On September 26, 2023, traders on the floor of the New York Stock Exchange (NYSE) experienced a mixed day of trading. Some stocks declined while others rose, reflecting the uncertain market conditions.
One notable decline was seen in Micron Technology (MU.O), which slid after issuing a dour Q1 forecast. The technology company predicted a bigger-than-expected loss for the quarter, causing investors to sell off the stock. Micron Technology’s shares dropped 4.1% as a result.
Another company that experienced a decline was Workday (WDAY.O), a provider of human resources software. The company’s subscription revenue outlook was cut, leading to a 10.0% dip in its stock price. Investors were disappointed by the lowered growth expectations for the next three years.
On the other hand, GameStop (GME.N) saw a rise in its stock price after announcing Ryan Cohen as its new CEO and chairman. Cohen, a billionaire activist investor, has been seen as a potential catalyst for change at the struggling video game retailer. This announcement led to a 7.2% increase in GameStop’s shares.
Overall, the futures market was relatively muted on September 28, with investors awaiting key economic data and remarks from Federal Reserve Chair Jerome Powell. Higher crude oil prices added to concerns about inflation and the impact on monetary policy. The 10-year Treasury yield remained at a 16-year high, causing megacap growth stocks like Apple (AAPL.O), Microsoft (MSFT.O), Amazon.com (AMZN.O), and Tesla (TSLA.O) to decline in premarket trading.

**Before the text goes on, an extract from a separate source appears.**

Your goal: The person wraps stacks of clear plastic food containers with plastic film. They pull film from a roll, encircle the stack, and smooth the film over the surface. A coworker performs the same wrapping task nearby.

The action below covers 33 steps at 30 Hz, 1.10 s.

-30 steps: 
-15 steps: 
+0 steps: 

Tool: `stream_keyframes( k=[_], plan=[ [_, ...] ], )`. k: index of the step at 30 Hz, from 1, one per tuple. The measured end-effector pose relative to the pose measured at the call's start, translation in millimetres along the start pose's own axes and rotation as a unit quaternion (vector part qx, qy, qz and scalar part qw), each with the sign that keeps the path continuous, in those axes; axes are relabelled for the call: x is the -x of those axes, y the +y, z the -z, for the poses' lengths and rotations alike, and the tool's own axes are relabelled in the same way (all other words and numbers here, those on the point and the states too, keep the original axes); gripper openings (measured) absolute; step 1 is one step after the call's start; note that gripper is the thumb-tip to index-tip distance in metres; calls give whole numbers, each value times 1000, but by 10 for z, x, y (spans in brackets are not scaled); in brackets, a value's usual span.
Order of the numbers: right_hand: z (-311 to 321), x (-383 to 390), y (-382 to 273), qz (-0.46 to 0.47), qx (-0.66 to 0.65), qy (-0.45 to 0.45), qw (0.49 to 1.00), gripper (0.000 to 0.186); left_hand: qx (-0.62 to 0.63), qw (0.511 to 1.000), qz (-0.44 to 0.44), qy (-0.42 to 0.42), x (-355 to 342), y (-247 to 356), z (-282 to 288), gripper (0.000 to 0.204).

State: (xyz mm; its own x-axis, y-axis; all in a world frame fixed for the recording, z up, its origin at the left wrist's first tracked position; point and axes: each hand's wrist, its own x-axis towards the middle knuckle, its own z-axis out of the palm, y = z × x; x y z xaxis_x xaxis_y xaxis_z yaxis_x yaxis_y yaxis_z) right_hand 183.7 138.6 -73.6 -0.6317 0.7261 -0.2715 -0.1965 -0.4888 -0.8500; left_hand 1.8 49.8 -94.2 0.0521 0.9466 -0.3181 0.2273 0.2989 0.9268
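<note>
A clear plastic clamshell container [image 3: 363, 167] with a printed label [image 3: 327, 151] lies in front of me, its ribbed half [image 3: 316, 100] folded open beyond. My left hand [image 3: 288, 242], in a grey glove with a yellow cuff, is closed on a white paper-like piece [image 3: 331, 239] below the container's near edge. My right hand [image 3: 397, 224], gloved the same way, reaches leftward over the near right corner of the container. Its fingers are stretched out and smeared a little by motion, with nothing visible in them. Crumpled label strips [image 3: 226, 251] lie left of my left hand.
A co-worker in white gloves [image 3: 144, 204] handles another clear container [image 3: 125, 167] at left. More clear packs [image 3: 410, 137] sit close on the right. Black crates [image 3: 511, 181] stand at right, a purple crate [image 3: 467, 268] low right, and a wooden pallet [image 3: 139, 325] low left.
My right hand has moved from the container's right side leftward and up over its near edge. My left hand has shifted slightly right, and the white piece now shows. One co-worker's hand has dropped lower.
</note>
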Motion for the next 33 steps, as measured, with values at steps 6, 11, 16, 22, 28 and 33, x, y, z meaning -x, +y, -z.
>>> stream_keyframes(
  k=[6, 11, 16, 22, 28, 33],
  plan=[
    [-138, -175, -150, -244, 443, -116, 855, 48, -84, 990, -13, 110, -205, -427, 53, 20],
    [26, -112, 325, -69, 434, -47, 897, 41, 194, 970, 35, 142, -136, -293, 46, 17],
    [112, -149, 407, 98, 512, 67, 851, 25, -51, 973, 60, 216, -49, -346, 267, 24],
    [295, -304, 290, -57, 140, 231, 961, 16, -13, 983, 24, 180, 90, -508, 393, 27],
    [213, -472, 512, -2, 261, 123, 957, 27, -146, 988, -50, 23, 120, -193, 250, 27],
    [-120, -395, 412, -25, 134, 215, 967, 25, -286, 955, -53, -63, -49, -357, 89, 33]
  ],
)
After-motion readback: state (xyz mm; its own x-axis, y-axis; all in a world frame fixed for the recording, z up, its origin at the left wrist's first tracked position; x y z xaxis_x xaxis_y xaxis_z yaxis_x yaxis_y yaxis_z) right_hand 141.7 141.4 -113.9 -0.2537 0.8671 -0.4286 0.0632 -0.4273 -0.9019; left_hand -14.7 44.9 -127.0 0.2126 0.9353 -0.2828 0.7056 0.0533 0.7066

Investors were particularly interested in the final gross domestic product (GDP) estimate for the second quarter and weekly jobless claims data to gauge the strength of the U.S. economy and labor market. Powell’s speech, along with remarks from other Federal Reserve voting members, added to the market’s anticipation.
The soaring energy prices and concerns about tight oil supplies further fueled worries about inflation and the possibility of higher interest rates. The market feared that interest rates would stay higher for longer, as businesses and consumers would face challenges due to rising oil prices.
In addition to these market factors, traders also monitored the ongoing debate over a short-term spending measure in Congress to avoid a partial government shutdown. The Senate’s procedural vote on the measure would be closely watched, as a shutdown would have significant implications for the market.
On a sector level, energy stocks were set to emerge as the only major gainers for the month, fueled by higher crude oil prices. In contrast, rate-sensitive sectors like information technology and real estate were expected to be the worst hit. The S&P 500 and Nasdaq were on track for their worst monthly performance of the year, with concerns about rising Treasury yields and uncertainty surrounding interest rates.
Overall, traders were navigating a volatile market with various factors impacting stock prices. Uncertainty about inflation, interest rates, and government spending added to the challenges faced by market participants. As they awaited key economic data and Powell’s remarks, traders sought to position themselves strategically in response to these market uncertainties.